**YOUR TASK:** Of all the lines in the entries below, give again exactly those starting at the line containing "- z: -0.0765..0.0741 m" and ending at the line containing "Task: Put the", both ends included, and no others.

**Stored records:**
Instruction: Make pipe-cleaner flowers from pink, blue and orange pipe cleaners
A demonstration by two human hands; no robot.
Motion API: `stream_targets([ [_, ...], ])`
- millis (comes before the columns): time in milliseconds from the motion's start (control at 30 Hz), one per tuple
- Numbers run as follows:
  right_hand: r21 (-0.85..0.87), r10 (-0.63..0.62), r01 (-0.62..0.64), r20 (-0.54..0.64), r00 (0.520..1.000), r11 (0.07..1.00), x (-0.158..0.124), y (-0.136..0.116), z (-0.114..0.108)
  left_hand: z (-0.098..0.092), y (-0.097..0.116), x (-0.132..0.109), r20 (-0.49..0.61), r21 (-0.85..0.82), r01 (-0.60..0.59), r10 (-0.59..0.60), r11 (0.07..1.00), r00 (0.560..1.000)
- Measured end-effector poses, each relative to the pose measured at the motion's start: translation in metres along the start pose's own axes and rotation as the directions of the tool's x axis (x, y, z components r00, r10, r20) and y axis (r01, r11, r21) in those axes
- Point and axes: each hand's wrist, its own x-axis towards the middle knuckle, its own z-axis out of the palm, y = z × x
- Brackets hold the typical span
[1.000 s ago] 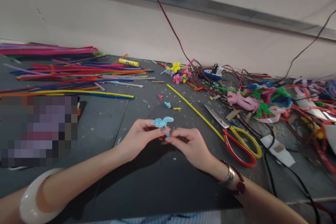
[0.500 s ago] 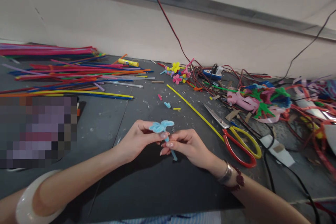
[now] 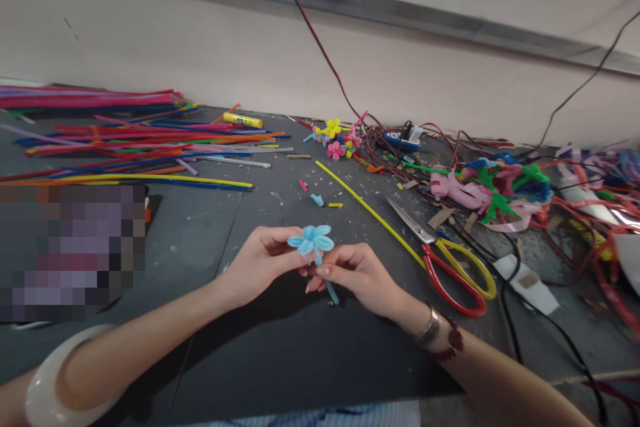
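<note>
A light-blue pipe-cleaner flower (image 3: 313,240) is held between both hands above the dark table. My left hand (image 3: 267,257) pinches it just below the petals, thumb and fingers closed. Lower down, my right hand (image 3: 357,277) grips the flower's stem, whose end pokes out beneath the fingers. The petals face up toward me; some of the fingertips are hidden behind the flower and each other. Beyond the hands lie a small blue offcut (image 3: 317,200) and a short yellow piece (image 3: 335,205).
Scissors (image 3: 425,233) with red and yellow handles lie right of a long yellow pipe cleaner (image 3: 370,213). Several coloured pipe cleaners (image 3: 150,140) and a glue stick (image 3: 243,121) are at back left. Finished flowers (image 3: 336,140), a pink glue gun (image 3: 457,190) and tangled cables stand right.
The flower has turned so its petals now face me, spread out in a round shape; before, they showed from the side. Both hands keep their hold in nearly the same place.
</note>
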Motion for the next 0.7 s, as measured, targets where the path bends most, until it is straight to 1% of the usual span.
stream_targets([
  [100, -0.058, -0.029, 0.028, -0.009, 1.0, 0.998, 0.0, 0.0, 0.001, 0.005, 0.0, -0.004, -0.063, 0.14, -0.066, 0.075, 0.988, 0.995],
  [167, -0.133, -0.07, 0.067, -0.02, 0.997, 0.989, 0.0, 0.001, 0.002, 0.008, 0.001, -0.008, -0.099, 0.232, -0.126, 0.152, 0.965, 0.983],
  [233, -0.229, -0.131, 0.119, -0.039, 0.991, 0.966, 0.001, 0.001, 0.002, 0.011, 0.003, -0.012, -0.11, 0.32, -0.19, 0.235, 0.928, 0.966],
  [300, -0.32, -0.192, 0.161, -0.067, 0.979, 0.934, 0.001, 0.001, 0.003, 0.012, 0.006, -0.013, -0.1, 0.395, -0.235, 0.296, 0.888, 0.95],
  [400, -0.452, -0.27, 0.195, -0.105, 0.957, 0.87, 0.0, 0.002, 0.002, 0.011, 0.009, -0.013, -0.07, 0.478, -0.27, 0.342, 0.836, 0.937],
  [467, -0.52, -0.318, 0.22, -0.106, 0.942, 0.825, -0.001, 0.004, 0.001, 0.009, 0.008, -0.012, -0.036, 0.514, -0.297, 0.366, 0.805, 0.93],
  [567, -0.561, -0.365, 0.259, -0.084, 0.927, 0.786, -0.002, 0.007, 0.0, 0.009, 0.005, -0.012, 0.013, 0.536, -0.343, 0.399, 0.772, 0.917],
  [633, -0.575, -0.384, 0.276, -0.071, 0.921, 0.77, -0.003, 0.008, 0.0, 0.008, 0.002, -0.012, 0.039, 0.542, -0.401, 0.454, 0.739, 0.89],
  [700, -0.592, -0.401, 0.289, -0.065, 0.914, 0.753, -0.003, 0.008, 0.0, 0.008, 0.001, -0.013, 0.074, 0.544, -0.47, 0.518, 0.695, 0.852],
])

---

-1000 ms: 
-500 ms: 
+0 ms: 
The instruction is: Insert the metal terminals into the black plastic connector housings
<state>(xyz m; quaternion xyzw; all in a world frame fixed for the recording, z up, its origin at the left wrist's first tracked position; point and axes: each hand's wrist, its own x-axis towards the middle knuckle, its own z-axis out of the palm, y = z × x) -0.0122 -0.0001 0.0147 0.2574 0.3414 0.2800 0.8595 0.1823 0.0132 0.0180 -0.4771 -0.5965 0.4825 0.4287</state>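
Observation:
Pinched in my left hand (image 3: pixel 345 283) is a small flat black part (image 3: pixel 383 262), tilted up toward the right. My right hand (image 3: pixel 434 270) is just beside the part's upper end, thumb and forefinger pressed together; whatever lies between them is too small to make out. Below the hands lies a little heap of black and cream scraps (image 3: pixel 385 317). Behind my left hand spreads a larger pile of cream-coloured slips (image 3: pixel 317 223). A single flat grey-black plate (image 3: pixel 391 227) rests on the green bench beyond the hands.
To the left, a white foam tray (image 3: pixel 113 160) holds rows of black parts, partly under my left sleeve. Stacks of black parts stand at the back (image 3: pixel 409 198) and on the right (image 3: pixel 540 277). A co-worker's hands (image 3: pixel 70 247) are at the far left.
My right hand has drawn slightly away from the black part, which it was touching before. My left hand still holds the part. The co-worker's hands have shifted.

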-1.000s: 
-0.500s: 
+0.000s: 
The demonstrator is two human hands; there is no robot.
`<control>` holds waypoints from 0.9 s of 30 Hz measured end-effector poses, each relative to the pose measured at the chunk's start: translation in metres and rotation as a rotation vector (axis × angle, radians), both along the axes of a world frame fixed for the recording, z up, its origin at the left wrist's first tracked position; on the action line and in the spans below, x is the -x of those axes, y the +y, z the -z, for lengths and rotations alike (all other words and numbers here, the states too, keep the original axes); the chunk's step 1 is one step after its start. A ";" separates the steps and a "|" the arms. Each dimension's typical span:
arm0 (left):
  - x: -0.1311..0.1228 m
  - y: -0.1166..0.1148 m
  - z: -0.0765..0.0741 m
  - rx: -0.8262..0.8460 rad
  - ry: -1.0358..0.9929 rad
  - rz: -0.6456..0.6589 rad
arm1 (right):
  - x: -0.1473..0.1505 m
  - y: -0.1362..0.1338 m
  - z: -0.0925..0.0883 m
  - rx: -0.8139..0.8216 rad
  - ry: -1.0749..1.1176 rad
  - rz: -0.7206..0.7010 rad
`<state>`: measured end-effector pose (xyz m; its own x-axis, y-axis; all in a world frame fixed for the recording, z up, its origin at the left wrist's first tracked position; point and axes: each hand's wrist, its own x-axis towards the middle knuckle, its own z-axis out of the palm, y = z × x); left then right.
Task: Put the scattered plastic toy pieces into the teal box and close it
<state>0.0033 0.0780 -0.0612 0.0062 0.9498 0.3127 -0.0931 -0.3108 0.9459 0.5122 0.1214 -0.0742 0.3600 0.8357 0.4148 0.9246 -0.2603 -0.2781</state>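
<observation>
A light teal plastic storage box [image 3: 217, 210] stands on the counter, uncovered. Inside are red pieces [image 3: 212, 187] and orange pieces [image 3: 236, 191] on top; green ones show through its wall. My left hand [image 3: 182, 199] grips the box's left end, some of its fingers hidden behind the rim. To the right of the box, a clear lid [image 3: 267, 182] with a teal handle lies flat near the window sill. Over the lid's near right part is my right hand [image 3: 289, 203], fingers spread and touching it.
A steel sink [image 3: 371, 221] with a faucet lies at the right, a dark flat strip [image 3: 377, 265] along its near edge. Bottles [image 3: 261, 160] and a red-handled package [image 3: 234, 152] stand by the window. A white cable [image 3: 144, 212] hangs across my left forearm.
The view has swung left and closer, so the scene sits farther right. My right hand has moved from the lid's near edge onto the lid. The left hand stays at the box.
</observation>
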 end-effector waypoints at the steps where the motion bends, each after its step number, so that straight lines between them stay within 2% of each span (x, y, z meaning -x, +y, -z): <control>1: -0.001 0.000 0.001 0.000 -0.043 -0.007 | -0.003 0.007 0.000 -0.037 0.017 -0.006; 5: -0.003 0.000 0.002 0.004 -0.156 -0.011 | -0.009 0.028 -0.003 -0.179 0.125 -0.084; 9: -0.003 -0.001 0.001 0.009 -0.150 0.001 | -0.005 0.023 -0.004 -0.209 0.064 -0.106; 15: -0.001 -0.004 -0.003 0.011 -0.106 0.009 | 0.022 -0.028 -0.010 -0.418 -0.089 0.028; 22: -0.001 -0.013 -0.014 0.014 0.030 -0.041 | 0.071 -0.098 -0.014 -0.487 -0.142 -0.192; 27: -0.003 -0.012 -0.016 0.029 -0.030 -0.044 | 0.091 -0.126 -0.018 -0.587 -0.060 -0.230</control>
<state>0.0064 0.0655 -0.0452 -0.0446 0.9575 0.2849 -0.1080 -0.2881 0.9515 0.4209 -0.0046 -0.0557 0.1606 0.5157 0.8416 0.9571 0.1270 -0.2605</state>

**TASK ANSWER:**
  - z: -0.0765..0.0741 m
  - rx: -0.8262..0.8460 rad
  - ry: -1.0358..0.9929 rad
  - rz: -0.6456..0.6589 rad
arm1 (right):
  - x: -0.1473..0.1505 m
  - y: -0.1362..0.1338 m
  - z: -0.0925..0.0883 m
  - rx: -0.8139..0.8216 rad
  - ry: -1.0749..1.1176 rad
  - rz: -0.7206..0.7010 rad
`<state>`: measured end-effector pose (xyz m; its own x-axis, y-axis; all in a world frame fixed for the recording, z up, its origin at the left wrist's first tracked position; point and axes: each hand's wrist, its own x-axis towards the middle knuckle, its own z-axis out of the palm, y = z × x); left then right.
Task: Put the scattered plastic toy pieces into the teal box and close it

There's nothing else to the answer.